The fame of the demonic angel reached Madrid; soon Luca was pressed with invitations from Charles II to join the Spanish court. Though the King was approaching bankruptcy, he sent the artist a gratuity of fifteen hundred ducats, and put a royal galley at Luca’s disposal for the trip. When Giordano neared Madrid (1692), six royal coaches met him on the road. Soon thereafter, aged sixty-seven, Giordano began work in the Escorial. He adorned with frescoes the grand staircase of the monastery; and on the vault of the church he painted a “facsimile” of the heavens, showing Charles V and Philip II in Paradise—all their sins forgiven as a courtesy from the Trinity to the Hapsburgs. In the next two years he executed a large number of frescoes, which Spanish historians of art rank as the best ever made in the Escorial. 25 There and in the Alcazar, or royal palace, at Madrid, and at Buen Retiro and in the churches of Toledo and the capital, he painted so many pictures, with such industry, that his rivals taunted him with working eight hours a day and on holydays. Nor did it please them that he amassed an unseemly fortune, living abstemiously but buying costly jewels as a safe investment, since everything would change but human vanity. All the court honored him, and Charles II, in a lucid moment, called him greater than a king.
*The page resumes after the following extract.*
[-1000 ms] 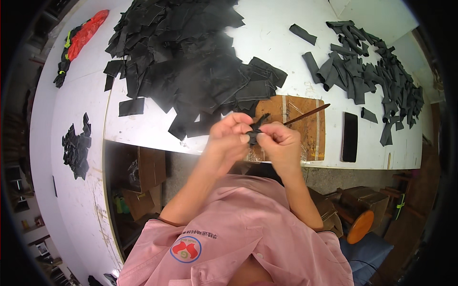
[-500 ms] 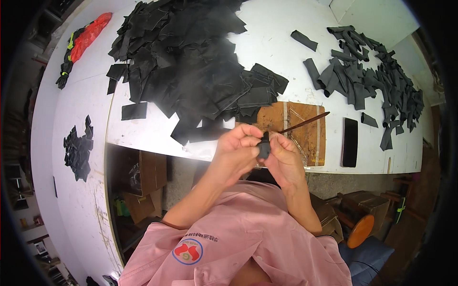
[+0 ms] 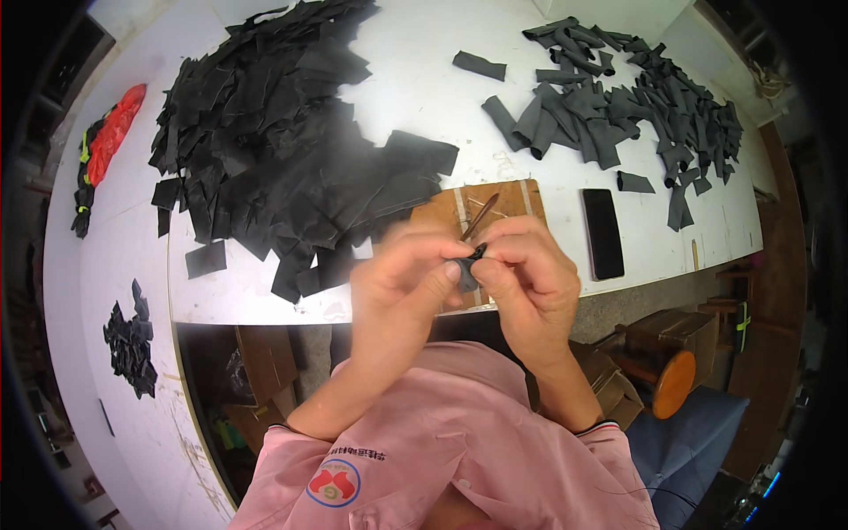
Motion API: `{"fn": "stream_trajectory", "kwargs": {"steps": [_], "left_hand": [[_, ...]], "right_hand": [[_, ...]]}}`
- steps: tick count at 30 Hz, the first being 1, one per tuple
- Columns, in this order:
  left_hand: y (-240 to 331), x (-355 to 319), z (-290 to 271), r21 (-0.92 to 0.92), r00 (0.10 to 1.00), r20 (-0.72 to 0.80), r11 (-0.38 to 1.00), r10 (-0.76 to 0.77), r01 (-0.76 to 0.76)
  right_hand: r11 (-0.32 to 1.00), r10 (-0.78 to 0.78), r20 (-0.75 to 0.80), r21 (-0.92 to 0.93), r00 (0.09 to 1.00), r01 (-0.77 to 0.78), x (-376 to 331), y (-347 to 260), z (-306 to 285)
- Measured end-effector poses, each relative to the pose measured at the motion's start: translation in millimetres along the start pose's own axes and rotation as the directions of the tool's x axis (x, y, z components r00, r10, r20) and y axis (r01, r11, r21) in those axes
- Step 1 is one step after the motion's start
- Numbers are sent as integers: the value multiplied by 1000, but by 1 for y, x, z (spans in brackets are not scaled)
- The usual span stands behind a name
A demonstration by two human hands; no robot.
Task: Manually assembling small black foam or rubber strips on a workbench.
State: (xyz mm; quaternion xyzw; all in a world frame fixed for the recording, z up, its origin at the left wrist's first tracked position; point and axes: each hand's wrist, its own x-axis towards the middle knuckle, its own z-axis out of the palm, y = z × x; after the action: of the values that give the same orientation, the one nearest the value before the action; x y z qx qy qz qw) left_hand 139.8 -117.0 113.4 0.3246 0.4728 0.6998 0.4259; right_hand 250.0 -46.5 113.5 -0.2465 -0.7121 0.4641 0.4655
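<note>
Between my two hands is a small dark grey fabric piece point(image 3: 467, 277), bunched or folded, above the near edge of the table. My left hand point(image 3: 402, 281), slightly blurred, pinches it with thumb and fingertips from the left. My right hand point(image 3: 530, 272) is closed on its right side, thumb and curled fingers pressed together. A thin brown pointed stick point(image 3: 481, 215) slants up and right from just behind the fingertips. Its lower end is hidden there, and I cannot tell whether a hand holds it. Beneath lies a brown taped cardboard piece point(image 3: 431, 212).
Flat black fabric pieces point(image 3: 256, 132) lie in a large heap at left. Rolled dark grey fabric tubes point(image 3: 609, 115) are piled at the far right. A black phone point(image 3: 602, 234) lies right of the cardboard. Further left are a small dark pile point(image 3: 130, 344) and a red bag point(image 3: 115, 128).
The view has shifted, so the table's things appear further left. The stick points more upward now and less to the right. Both hands still grip the fabric piece, my right fingers curled more.
</note>
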Motion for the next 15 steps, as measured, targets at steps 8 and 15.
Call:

Charles died in 1700. Giordano remained in Spain despite the consequent War of the Spanish Succession, and when Philip V came to the throne he continued to receive lucrative and difficult commissions. In 1702 he returned to Italy, stopped in Rome to kiss the papal foot, and reached Naples in triumph. On ceilings in the Certosa, or Carthusian Monastery, of San Martino, overlooking the city, he painted in forty-eight hours a series of frescoes that displayed an energy and skill almost incredible in a man of seventy-two years (1704). A year later he died, sighing, “O Napoli, sospiro mio!” (O Naples, breath of my life!) 26

At his death his fame was equaled by that of no other artist in his generation. Dutch burgomasters competed with emperors and kings to buy his paintings, and in far-off England Matthew Prior sang the praises of “divine Jordain.” Laymen admired the richness of his colors, the force of his figures, the grandeur of his conceptions, the power of his presentation. But artists, recovering from this stupor mundi, pointed to the signs of haste in Luca Fa-Presto’s work, the incongruous mingling of pagan and Christian ideas or subjects in the same scene, the strained or affected attitudes, the excessive glare of light, the absence of harmony and repose. Luca had long since replied to his critics by defining a good painter as one whom the public likes. 27 It is difficult to refute such a definition, since there is no objective standard of excellence or good taste; but we may find the least subjective test of greatness in the extent of a man’s influence in space and time, and the least subjective measure of a reputation in its ability to survive. Giordano had the happiness of a successful life, and feels no hurt from his dying fame.

Francesco Solimena was forty-eight when Fa-Presto died, but his fourscore years and ten carried the Neapolitan school almost to the middle of the eighteenth century. Luca had painted the nave of the monastery at Monte Cassino; Francesco painted the choir; both works succumbed in the Second World War. But the museums preserve Solimena’s art: in Vienna The Rape of Oreithyia, a fleshly rapture of male muscles and female contours; in the Louvre an echo and challenge of Raphael in Heliodorus Driven from the Temple; and in Cremona a Madonna Addolorata accompanied by an angel so delectable that if heaven has many such we shall be reconciled to immortality.